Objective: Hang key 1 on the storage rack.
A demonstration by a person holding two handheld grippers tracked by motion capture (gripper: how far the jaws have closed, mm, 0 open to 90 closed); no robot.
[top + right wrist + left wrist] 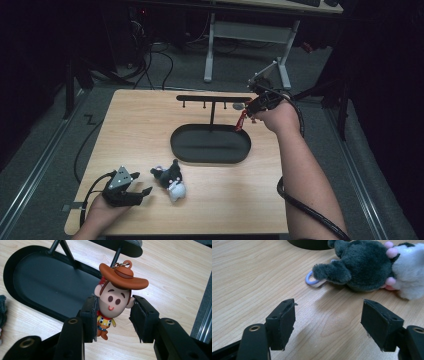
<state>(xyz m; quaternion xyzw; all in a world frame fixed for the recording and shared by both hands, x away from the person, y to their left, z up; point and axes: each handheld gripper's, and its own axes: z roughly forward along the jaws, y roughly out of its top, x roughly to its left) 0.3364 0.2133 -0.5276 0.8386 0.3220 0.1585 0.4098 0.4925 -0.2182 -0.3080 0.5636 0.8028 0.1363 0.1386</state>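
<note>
While the left tool (141,190) rests on the bench (140,130) with jaws spread wide beside the plush toy (171,181), the right tool (113,315) grasps a cowboy keychain (113,297) by its head, under the black rack (212,98).
</note>
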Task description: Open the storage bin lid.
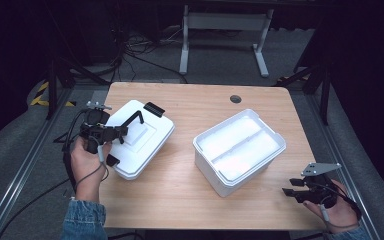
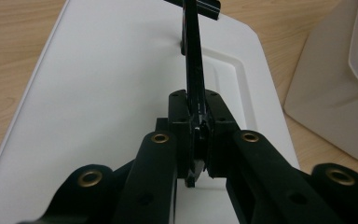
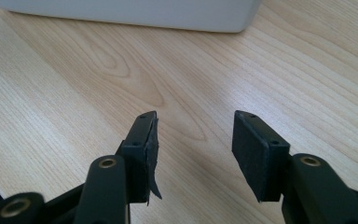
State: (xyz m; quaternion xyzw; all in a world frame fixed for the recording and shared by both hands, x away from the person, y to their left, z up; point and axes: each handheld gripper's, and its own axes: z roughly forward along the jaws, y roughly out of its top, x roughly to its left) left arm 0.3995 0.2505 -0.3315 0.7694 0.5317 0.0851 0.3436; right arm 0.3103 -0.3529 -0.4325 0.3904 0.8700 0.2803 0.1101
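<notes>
White plastic lid lies flat on the tabletop, left of the open white box, the two well apart. Landmark is the box. Lid carries a thin black handle: a bar rising off its top, with a black clip at the lid's far edge and another at the near edge.

Left tool is closed tight on the black handle; in the left gripper view the jaws pinch the thin black bar edge-on, lid surface right under them. Left hand holds that tool at the lid's left side, far from the box.

Handling, as a guess: lid looks light, stiff, smooth moulded plastic, likely slippery on its flat faces, so the handle bar is the sensible place to hold. Bar is narrow, so the lid may swing or twist if lifted off-centre. Not fragile by the look of it.

Box stands empty, one divider down the middle, two compartments, rim turned at an angle to the tabletop edges. Lid would probably need rotating to match that rim if it goes on.

Right tool hangs near the box's right near corner, not touching it, jaws well apart with nothing between them, wood grain under them. Right hand is at the tabletop's near right edge.

Bare wood between lid and box. A round cable hole sits beyond the box at the far edge. Cables trail from the left tool off the tabletop's left side.
</notes>
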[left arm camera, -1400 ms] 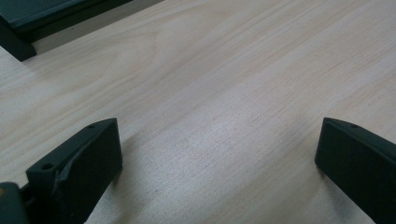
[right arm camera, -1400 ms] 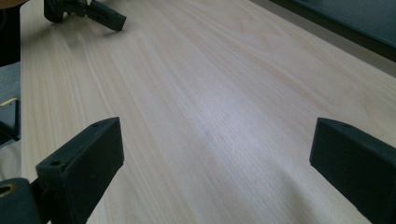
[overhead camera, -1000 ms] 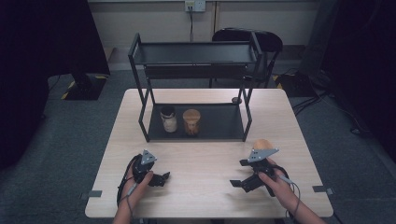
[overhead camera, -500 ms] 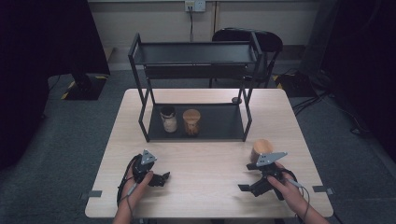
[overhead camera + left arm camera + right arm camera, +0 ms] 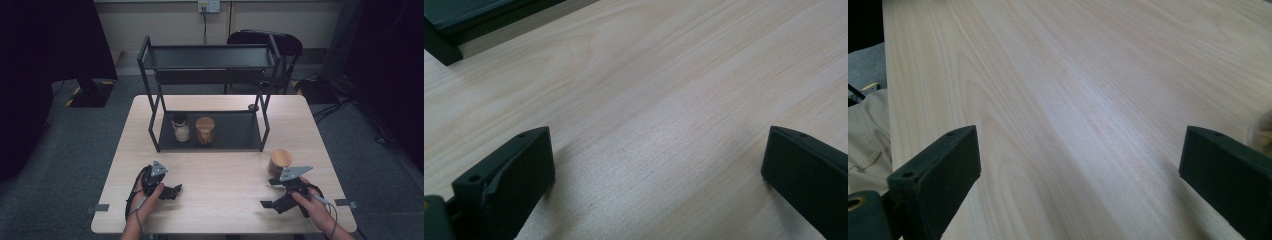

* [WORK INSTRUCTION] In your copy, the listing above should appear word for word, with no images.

* [EXERCISE SOLUTION]
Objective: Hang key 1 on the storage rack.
A demonstration by a person holding two handheld grippers tracked by motion capture (gripper: how far the jaws have closed, mm, 0 open to 90 closed); no robot.
[top + right wrist + left wrist] 
<state>(xyz m; quaternion xyzw; all in a world frame fixed for the recording and shared by both hands, x away from the person, y to their left, z up; point and axes: each handheld gripper's, and its own axes: z roughly forward along the jaws, y roughly out of its top, x roughly to its left) 0.3364 0.2133 -0.5276 0.8386 0.3220 0.1585 0.4098 0.4925 -0.2182 -0.3080 0.5636 0.8028 0.1363 0.1386</state>
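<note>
While the left tool (141,190) rests on the bench (140,130) with jaws spread wide beside the plush toy (171,181), the right tool (113,315) grasps a cowboy keychain (113,297) by its head, under the black rack (212,98).
</note>
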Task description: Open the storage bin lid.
State: (xyz m; quaternion xyzw; all in a world frame fixed for the recording and shared by both hands, x away from the person, y to their left, z up; point and axes: each handheld gripper's, and its own axes: z roughly forward along the jaws, y roughly out of its top, x roughly to its left) left arm 0.3995 0.2505 -0.3315 0.7694 0.5317 0.0851 0.3436; right arm 0.3103 -0.3529 -0.4325 0.3904 0.8700 0.2803 0.1101
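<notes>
White plastic lid lies flat on the tabletop, left of the open white box, the two well apart. Landmark is the box. Lid carries a thin black handle: a bar rising off its top, with a black clip at the lid's far edge and another at the near edge.

Left tool is closed tight on the black handle; in the left gripper view the jaws pinch the thin black bar edge-on, lid surface right under them. Left hand holds that tool at the lid's left side, far from the box.

Handling, as a guess: lid looks light, stiff, smooth moulded plastic, likely slippery on its flat faces, so the handle bar is the sensible place to hold. Bar is narrow, so the lid may swing or twist if lifted off-centre. Not fragile by the look of it.

Box stands empty, one divider down the middle, two compartments, rim turned at an angle to the tabletop edges. Lid would probably need rotating to match that rim if it goes on.

Right tool hangs near the box's right near corner, not touching it, jaws well apart with nothing between them, wood grain under them. Right hand is at the tabletop's near right edge.

Bare wood between lid and box. A round cable hole sits beyond the box at the far edge. Cables trail from the left tool off the tabletop's left side.
</notes>
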[left arm camera, -1400 ms] 
[right arm camera, -1400 ms] 
[overhead camera, -1000 ms] 
[overhead camera, -500 ms] 
[overhead camera + left arm camera + right arm camera, +0 ms] 

The work on this exercise has been finished.